◆ WHAT YOU HAVE TO DO ◆
The required result is a copy of each line below in which "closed" appears.

----------

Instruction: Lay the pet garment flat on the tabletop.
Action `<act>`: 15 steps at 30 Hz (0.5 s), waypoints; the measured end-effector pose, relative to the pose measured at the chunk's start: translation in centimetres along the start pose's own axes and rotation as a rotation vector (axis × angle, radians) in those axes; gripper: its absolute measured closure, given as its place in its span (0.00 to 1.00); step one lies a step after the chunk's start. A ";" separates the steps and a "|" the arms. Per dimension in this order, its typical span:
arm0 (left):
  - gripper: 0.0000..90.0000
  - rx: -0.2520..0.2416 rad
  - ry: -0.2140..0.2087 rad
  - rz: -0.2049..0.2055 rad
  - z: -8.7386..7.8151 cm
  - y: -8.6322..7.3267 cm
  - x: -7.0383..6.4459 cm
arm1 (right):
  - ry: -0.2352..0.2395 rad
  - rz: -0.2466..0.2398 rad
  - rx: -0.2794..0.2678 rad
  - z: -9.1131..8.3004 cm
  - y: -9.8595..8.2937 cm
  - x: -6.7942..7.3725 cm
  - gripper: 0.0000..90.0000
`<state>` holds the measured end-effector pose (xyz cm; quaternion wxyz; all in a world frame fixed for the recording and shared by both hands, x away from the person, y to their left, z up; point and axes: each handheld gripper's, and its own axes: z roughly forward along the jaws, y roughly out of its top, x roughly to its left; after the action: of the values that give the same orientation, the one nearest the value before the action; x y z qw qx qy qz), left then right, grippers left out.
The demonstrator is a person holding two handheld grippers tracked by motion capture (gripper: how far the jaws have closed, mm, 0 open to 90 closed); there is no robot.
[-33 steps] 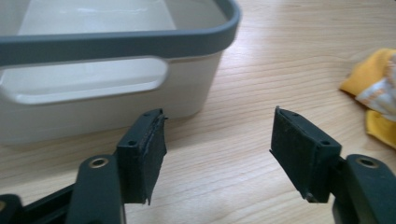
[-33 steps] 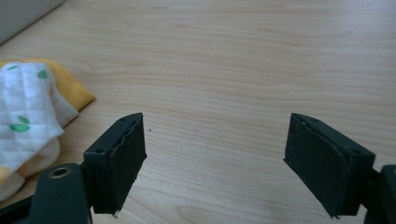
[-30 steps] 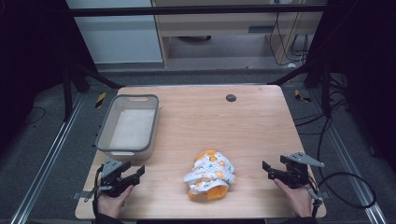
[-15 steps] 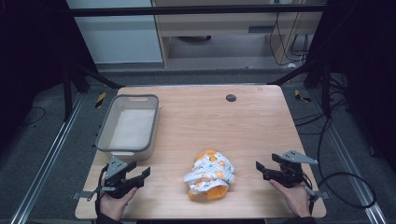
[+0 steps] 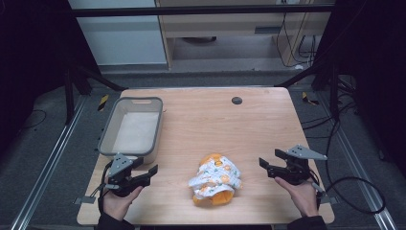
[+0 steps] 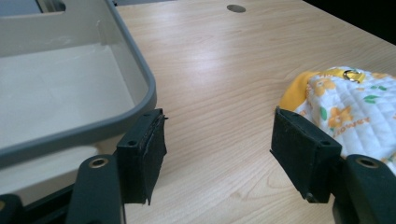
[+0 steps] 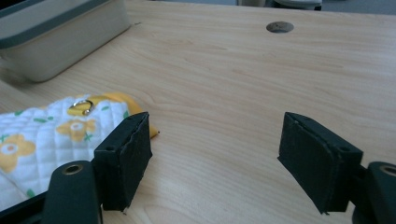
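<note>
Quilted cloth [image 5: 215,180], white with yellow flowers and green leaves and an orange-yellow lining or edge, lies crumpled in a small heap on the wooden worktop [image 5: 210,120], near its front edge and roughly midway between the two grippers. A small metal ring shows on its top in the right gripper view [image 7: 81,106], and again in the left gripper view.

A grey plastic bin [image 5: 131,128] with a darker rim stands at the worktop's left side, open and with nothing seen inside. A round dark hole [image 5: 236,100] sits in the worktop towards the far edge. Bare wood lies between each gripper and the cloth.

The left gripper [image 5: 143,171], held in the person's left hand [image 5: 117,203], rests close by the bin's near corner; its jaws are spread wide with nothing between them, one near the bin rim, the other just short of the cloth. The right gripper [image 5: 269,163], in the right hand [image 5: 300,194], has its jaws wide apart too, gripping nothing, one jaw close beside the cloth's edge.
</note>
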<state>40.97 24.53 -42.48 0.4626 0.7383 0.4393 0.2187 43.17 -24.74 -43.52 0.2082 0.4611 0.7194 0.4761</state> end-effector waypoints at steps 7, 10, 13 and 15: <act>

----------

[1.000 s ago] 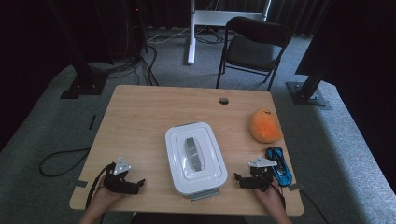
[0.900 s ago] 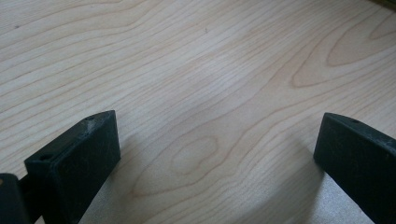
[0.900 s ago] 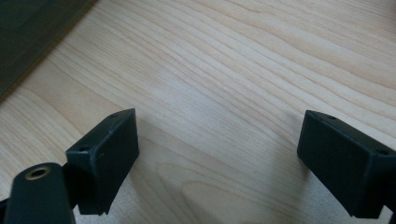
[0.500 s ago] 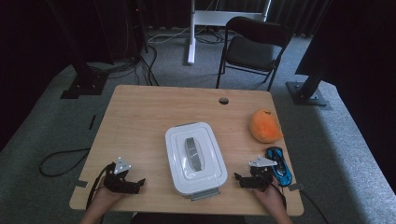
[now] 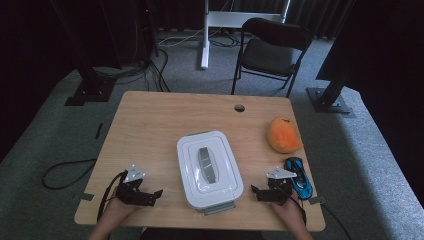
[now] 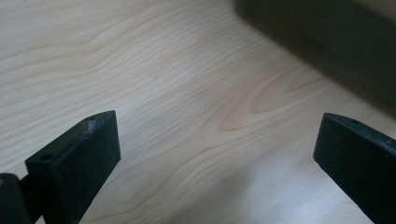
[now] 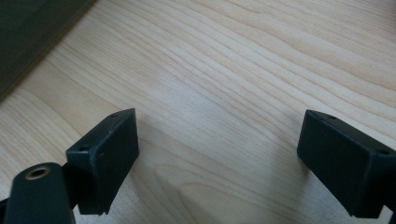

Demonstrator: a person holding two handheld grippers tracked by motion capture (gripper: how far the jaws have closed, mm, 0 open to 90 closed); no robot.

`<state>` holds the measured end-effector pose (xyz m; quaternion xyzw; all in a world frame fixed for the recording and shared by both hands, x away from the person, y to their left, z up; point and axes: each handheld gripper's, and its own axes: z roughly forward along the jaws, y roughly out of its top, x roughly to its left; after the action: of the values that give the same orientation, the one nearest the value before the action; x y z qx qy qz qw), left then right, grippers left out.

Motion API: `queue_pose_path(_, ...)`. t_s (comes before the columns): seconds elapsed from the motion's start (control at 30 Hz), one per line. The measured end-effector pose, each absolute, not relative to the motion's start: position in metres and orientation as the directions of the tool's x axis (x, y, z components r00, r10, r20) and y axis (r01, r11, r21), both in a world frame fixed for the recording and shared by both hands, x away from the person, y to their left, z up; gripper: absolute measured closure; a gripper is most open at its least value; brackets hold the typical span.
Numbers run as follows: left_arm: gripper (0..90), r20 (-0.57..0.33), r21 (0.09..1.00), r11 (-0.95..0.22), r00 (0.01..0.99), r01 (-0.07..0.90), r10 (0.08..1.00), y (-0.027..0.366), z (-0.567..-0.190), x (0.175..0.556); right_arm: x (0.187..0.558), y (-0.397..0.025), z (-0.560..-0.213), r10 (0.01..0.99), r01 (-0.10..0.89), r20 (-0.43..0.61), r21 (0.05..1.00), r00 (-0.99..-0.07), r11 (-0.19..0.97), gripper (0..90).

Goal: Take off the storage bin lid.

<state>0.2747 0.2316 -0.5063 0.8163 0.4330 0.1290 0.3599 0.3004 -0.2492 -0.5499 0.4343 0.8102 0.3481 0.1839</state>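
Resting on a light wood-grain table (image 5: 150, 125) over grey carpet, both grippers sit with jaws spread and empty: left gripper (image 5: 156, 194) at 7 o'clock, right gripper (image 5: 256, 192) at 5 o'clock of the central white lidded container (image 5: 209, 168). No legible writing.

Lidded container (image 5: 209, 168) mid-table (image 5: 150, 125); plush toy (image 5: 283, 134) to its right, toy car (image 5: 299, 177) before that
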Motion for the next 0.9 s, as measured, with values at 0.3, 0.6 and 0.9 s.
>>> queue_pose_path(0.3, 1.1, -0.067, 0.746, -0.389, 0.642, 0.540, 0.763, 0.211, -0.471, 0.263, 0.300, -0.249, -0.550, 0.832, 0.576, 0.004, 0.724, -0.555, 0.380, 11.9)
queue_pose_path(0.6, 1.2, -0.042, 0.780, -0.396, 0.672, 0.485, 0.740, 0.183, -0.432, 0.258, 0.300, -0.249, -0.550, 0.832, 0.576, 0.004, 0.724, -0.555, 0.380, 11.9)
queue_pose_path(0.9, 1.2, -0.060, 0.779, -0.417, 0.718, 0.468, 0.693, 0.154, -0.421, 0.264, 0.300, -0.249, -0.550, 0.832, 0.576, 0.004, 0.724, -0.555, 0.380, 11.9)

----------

◆ SOLUTION ◆
The demonstrator is a person holding two handheld grippers tracked by motion capture (gripper: how far the jaws have closed, mm, 0 open to 90 closed); there is no robot.
Demonstrator: a person holding two handheld grippers tracked by motion capture (gripper: how far the jaws have closed, mm, 0 open to 90 closed); no robot.

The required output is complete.